Instructions for the task: The output should consist solely of the line containing "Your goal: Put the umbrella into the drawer" and all lines after it through the final line of the entries below, reproduced exactly.

Given data:

• • •

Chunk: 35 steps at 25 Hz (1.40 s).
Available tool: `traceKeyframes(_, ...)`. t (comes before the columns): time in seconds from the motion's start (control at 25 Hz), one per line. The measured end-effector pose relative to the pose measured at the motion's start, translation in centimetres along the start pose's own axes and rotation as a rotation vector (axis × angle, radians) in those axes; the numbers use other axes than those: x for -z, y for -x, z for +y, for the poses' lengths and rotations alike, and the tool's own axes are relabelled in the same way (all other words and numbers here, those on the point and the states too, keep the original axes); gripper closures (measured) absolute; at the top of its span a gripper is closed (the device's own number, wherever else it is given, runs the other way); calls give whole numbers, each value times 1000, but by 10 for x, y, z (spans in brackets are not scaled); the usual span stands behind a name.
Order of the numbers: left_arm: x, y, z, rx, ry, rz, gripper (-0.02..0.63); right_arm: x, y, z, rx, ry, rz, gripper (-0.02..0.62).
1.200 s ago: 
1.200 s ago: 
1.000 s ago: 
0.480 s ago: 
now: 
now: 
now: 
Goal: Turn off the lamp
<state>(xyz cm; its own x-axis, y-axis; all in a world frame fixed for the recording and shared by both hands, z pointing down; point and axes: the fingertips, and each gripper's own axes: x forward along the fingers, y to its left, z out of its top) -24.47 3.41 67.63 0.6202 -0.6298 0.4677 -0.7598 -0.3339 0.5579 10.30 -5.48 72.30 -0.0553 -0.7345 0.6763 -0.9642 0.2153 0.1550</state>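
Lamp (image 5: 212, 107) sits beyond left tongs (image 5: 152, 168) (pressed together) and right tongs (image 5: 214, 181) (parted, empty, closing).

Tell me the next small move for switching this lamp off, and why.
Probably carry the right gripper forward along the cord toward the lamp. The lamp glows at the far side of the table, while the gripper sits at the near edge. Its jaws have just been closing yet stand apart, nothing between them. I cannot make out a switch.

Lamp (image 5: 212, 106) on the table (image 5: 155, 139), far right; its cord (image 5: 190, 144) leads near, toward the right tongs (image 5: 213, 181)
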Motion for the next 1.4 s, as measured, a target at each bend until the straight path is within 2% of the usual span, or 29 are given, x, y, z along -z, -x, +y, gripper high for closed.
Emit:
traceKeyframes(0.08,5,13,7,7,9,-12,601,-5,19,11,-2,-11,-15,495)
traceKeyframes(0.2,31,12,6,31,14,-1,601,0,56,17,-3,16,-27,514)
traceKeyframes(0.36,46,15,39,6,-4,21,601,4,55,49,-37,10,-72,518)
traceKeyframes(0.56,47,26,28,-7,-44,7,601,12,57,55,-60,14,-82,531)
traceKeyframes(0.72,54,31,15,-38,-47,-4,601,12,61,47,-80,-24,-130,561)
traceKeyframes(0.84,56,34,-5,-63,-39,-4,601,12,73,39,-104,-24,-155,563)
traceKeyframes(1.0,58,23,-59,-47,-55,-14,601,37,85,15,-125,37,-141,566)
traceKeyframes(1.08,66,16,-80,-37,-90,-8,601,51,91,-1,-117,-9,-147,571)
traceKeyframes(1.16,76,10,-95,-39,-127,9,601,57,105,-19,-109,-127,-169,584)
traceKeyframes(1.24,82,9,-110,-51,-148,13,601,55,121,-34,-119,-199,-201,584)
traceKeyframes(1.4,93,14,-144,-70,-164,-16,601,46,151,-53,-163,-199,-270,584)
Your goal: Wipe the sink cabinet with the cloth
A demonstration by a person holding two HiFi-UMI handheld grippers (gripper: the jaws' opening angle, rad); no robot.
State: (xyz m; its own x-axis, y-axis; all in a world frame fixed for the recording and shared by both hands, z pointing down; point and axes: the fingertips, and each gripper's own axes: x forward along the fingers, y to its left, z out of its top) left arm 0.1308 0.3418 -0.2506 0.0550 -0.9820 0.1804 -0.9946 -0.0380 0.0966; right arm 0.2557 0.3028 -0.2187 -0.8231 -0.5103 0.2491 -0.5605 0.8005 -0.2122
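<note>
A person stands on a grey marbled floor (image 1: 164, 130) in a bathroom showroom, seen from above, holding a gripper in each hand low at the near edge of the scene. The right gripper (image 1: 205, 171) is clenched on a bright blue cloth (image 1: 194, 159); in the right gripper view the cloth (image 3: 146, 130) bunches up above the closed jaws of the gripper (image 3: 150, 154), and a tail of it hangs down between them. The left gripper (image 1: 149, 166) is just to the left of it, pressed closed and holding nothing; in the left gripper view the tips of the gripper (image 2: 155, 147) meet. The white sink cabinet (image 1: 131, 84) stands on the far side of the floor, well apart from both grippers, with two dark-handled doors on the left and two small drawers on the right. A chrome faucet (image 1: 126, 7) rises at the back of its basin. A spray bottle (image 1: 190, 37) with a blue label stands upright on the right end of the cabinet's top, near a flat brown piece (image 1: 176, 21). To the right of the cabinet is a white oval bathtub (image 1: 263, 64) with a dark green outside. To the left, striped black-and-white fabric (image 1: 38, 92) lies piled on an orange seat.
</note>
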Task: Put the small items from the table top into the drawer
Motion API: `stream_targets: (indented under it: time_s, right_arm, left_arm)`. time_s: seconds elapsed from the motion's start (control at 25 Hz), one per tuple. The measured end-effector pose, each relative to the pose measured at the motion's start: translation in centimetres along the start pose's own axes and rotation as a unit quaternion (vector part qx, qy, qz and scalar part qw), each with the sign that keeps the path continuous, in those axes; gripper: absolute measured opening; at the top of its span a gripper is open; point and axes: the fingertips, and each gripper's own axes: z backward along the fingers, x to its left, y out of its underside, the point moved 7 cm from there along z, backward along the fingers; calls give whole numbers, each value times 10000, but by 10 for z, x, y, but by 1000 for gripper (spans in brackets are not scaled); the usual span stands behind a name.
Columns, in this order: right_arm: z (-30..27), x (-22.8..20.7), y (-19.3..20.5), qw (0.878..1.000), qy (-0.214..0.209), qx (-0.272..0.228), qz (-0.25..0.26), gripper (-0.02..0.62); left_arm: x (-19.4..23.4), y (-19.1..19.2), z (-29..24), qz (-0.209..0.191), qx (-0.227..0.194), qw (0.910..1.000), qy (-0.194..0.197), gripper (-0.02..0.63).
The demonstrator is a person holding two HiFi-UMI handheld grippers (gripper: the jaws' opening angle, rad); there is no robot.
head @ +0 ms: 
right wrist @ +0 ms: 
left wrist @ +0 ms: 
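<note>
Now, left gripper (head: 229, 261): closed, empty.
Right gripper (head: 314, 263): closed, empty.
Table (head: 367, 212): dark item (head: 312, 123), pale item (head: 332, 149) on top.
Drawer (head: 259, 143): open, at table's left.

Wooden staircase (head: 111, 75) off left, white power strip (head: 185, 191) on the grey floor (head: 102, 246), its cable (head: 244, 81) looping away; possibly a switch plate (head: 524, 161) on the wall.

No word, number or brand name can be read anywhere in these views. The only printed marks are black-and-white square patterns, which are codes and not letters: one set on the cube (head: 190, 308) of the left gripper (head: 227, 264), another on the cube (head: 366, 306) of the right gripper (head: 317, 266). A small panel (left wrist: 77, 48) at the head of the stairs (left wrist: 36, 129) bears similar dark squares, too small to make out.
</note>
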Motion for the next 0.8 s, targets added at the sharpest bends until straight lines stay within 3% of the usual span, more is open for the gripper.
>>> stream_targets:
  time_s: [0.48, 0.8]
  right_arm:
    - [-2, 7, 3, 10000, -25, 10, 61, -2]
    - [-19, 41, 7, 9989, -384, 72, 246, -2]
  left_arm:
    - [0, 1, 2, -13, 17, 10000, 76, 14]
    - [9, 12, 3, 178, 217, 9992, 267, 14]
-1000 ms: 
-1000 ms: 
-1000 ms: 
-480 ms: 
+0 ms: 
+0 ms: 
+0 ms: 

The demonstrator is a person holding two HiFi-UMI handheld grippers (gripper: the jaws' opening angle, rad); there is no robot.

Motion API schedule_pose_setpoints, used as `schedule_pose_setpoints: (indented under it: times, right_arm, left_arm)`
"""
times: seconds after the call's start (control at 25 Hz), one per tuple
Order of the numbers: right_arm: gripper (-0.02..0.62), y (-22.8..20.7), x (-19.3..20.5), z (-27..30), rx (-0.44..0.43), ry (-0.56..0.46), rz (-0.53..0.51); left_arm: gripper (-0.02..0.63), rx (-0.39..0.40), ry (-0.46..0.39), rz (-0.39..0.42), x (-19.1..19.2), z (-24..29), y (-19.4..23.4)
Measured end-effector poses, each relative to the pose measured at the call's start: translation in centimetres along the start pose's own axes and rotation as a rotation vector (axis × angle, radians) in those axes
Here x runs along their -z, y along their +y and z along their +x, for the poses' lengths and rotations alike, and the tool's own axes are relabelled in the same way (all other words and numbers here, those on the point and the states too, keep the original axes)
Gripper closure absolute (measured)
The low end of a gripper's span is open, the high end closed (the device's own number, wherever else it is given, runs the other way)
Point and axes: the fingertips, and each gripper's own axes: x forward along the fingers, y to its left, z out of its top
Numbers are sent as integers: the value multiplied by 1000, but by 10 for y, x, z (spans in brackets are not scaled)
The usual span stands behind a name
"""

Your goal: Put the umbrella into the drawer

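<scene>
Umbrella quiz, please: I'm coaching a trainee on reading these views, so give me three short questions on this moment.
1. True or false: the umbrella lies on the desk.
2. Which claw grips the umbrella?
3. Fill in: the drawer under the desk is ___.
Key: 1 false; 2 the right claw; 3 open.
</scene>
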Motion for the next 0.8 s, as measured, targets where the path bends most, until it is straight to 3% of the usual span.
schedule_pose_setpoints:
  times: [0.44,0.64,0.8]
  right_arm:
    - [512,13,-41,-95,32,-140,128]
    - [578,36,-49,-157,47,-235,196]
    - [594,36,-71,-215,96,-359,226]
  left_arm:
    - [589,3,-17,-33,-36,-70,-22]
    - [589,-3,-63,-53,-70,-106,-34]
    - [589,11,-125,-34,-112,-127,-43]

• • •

Final answer:
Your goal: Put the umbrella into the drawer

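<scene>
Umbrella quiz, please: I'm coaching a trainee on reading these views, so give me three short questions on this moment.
1. True or false: the umbrella lies on the desk.
2. Which claw grips the umbrella?
3. Fill in: the drawer under the desk is ___.
Key: 1 false; 2 the right claw; 3 open.
</scene>
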Motion for the next 0.8 s, as measured, targets where the path bends most, until it is straight to 3% of the usual span.
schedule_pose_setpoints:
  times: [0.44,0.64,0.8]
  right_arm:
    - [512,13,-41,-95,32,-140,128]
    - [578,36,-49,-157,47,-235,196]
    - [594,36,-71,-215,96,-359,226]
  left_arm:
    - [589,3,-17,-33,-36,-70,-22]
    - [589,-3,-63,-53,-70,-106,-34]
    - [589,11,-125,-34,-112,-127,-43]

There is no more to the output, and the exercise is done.